C.B.: C’est un peu la recette d’un homme d’affaires qui gère une entreprise et qui applique les mêmes règles que son émission de téléréalité The Apprentice [NDLR: Donald Trump éliminait les candidats en disant «You’re fired!» («Vous êtes viré!»)].  Il a de la difficulté à faire confiance, et réagit en limogeant des gens.

C.-P.D.: Je n’ai jamais vu un roulement aussi important. On a déjà vu des changements dans les administrations précédentes, mais ceux-ci s’étalaient, ou se produisaient, entre les deux termes d’un mandat, mais pas dans la première année. Une porte tournante comme celle qu’on voit depuis moins d’un an est inédite. Ça démontre une instabilité.

En moins d’un an au pouvoir qu’a accompli le président Donald Trump?
C.B.: Il n’a pas accompli énormément de choses. Et la liste de ses échecs est longue… Il a essayé d’abroger [le plan de santé de son prédécesseur, Barack Obama] Obamacare, ça n’a pas fonctionné. Sur la question de l’immigration, il s’est heurté à des refus et à des mobilisations. C’est un personnage qui n’attire pas et la communauté internationale ne sait pas sur quel pied danser.

C.-P.D.: Pour lui, une de ses réussites est la nomination d’un juge républicain à la Cour suprême, Neil Gorsuch.
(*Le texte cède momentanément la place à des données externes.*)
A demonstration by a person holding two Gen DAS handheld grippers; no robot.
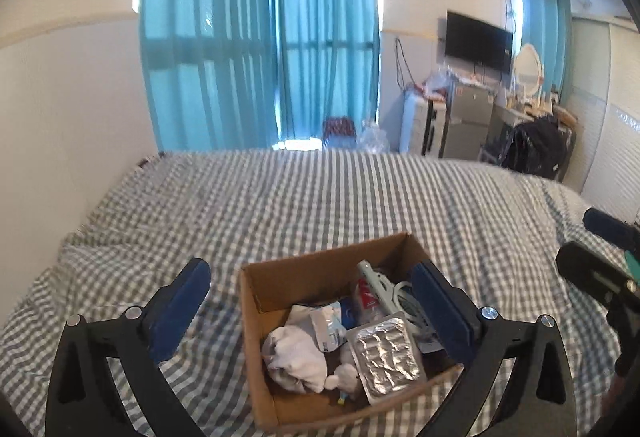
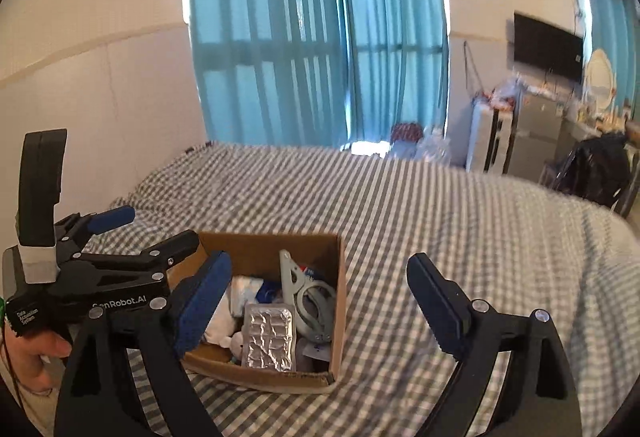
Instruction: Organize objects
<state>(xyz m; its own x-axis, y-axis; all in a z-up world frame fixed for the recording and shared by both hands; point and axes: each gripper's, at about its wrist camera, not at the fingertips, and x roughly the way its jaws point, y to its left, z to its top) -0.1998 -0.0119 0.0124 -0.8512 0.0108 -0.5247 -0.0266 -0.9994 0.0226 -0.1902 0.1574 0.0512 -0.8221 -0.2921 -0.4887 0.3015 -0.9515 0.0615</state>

Il croit que la réduction des taxes pour les entreprises, qui doit être ratifiée en 2018, relancera l’économie américaine et sera un vecteur de développement. Mais c’est aussi un vecteur d’endettement. Une autre victoire pour lui, mais certainement pas pour nous, c’est le retrait des États-Unis de l’accord de Paris sur les changements climatiques.

Et, il y a la longue liste d’insuccès. Ça va de l’échec d’abroger Obamacare, en passant par le mur du Mexique qui pour l’instant ne sont que des prototypes. C’étaient deux éléments importants de sa campagne. Ça n’a toujours pas été fait et ça ne sera pas fait avant longtemps, si ce n’est même jamais fait. Il y a également la remise en question des traités commerciaux qui est, selon moi, une grave erreur. La remise en question de l’accord sur le nucléaire avec l’Iran, la Corée du Nord et la gesticulation militaire aussi.

Que peut-on attendre des élections de mi-mandat qui auront lieu l’année prochaine?
C.B.: Les élections seront un test pour le président Trump. Il essaye de ne pas trop s’attacher à des lignes partisanes. Parfois, Donald Trump s’approche des démocrates pour s’éloigner des républicains. Mais ça risque d’être difficile pour le président, si les républicains perdent des plumes aux élections. Ça risque de le miner pour le reste de son mandat.

C.-P.D.: Je suis moins optimiste qu’il y a un mois parce que le camp républicain est tout aussi fractionné et divisé que le camp démocrate. Alors, ça s’annonce plutôt mal. C’est encore possible à la Chambre des représentants, mais je ne pense pas que ça puisse fonctionner au Sénat. Mais, on pourrait être aussi consterné qu’il y a un an de voir les républicains l’emporter dans les deux chambres.